JEFF SPROSS, FEBRUARY 24, 2013
Excerpts:
The debt that’s got everyone worried is the part we haven’t yet incurred. And that debt, by definition, does not exist. It’s not a certainty, it’s merely a projection by the Congressional Budget Office. And trying to model how the federal budget, not to mention the entire American economy, will behave years or even decades in the future is a devilishly treacherous business.
By fixating on a problem that may or may not exist, Washington has trapped policymaking in a weird, postmodern dilemma. We’ve declared there’s a crisis because we’ve produced a hypothetical number, tethered to reality only by a host of assumptions and guesswork about what will happen in the next several decades. Then we insist this “crisis” isn’t “solved” until we’ve made policy changes that shift the math designed to spit out said hypothetical number. Policymaking becomes less about solving concrete problems and more about made-up numbers on an Excel spreadsheet.

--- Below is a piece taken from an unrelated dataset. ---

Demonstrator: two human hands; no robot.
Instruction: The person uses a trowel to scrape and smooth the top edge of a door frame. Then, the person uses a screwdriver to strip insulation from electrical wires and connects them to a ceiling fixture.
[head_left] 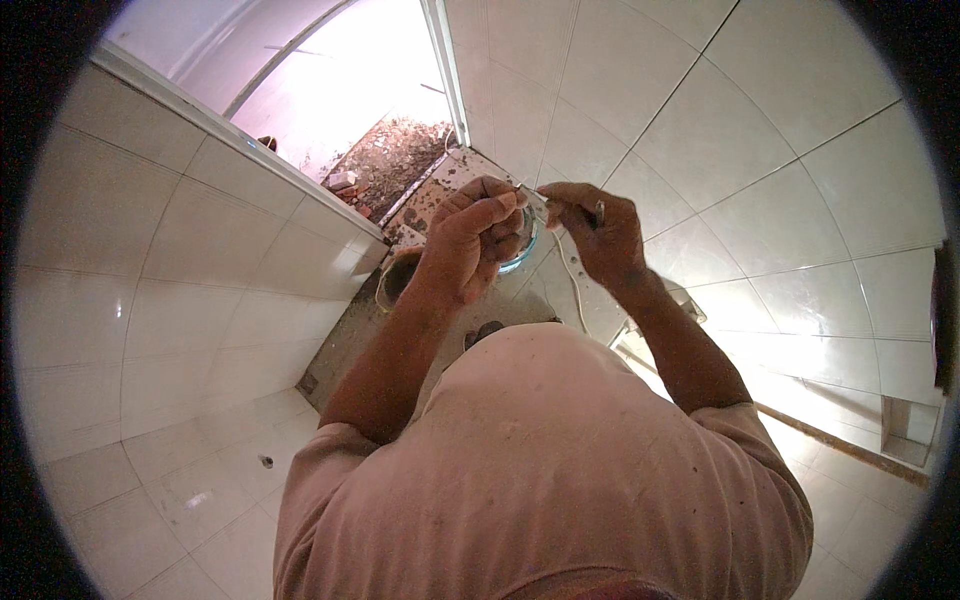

In a depression, spending cuts suck demand out of the economy, leading to slower growth. Europe has so far pursued austerity with markedly more enthusiasm than the United States, and its economic performance predictably tanked as a result. Spain and France are anticipated to miss their latest debt-cutting targets, and the Continent as a whole will probably not see renewed economic growth for another year.
The vast majority of the deficits we’ve seen since President Obama took office were due to the 2008 collapse. Under depression conditions, deficits are a feature, not a bug.
We’ve already cut non-defense discretionary spending to 40-year lows, endangering all sorts of investments in America’s infrastructure, health, safety, communities, and future productivity. This massive failure to invest or aid saps the economy’s skills, education, networks, and future prospects.